# TASK ITEM
Report every line below that holds the word "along".

# DATA EXCERPT
-*-
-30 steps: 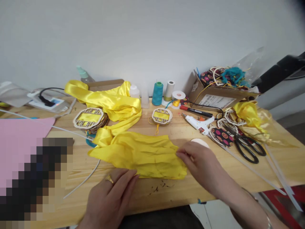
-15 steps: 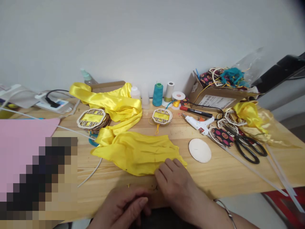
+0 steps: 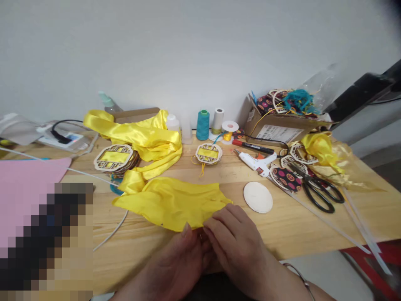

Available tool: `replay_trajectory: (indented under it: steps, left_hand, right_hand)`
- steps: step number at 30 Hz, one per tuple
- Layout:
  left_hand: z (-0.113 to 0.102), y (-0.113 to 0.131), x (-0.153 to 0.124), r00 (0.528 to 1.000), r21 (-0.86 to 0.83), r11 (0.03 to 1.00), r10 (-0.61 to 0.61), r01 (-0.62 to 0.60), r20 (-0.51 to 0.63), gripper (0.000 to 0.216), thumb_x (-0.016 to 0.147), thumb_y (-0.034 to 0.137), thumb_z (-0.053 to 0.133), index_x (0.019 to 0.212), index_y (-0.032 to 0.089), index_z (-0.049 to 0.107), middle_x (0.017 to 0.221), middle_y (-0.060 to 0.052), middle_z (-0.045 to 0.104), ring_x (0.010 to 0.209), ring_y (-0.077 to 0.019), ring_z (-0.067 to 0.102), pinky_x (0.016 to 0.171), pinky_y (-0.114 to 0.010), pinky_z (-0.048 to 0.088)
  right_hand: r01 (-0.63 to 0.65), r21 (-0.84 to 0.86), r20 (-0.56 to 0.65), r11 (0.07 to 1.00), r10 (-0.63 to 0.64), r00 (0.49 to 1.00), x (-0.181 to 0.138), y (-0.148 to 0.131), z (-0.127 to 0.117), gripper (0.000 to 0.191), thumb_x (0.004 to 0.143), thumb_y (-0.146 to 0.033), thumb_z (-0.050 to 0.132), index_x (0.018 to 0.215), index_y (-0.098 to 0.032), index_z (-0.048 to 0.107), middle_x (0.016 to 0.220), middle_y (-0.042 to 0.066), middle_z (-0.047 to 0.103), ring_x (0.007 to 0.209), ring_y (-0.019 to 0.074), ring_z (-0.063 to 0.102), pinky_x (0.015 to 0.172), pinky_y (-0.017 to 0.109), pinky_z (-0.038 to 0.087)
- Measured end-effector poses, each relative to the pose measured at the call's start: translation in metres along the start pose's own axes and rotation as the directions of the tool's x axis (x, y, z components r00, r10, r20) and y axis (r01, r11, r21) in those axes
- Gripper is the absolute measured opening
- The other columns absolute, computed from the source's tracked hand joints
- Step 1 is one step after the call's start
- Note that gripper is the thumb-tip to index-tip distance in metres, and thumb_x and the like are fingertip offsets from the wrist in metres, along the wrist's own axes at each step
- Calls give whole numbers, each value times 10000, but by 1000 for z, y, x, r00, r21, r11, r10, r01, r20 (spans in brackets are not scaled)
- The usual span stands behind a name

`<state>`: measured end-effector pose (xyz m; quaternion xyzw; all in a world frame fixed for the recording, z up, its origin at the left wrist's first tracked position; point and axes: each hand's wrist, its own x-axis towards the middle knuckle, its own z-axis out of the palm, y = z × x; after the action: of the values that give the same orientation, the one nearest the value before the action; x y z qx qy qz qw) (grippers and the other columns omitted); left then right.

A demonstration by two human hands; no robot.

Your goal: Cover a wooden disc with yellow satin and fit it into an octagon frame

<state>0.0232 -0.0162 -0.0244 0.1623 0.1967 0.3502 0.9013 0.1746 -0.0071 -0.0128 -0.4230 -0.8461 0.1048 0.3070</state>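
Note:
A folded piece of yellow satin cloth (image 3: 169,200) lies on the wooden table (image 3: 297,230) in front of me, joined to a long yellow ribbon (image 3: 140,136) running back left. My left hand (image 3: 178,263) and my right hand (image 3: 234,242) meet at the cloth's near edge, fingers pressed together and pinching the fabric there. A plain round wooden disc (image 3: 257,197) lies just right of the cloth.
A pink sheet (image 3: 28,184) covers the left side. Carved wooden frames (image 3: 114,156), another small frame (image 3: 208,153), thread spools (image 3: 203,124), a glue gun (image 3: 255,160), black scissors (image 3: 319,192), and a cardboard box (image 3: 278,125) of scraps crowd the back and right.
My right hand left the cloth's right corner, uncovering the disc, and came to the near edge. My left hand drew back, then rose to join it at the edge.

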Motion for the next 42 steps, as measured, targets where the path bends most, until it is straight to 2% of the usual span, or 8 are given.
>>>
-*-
# REPLY
- Measured end-effector poses, each relative to the pose measured at the call's start: translation in metres along the start pose's own axes and rotation as the directions of the tool's x axis (x, y, z components r00, r10, r20) and y axis (r01, r11, r21) in those axes
- Note that gripper is the thumb-tip to index-tip distance in metres, and thumb_x and the like are fingertip offsets from the wrist in metres, along the wrist's own axes at each step

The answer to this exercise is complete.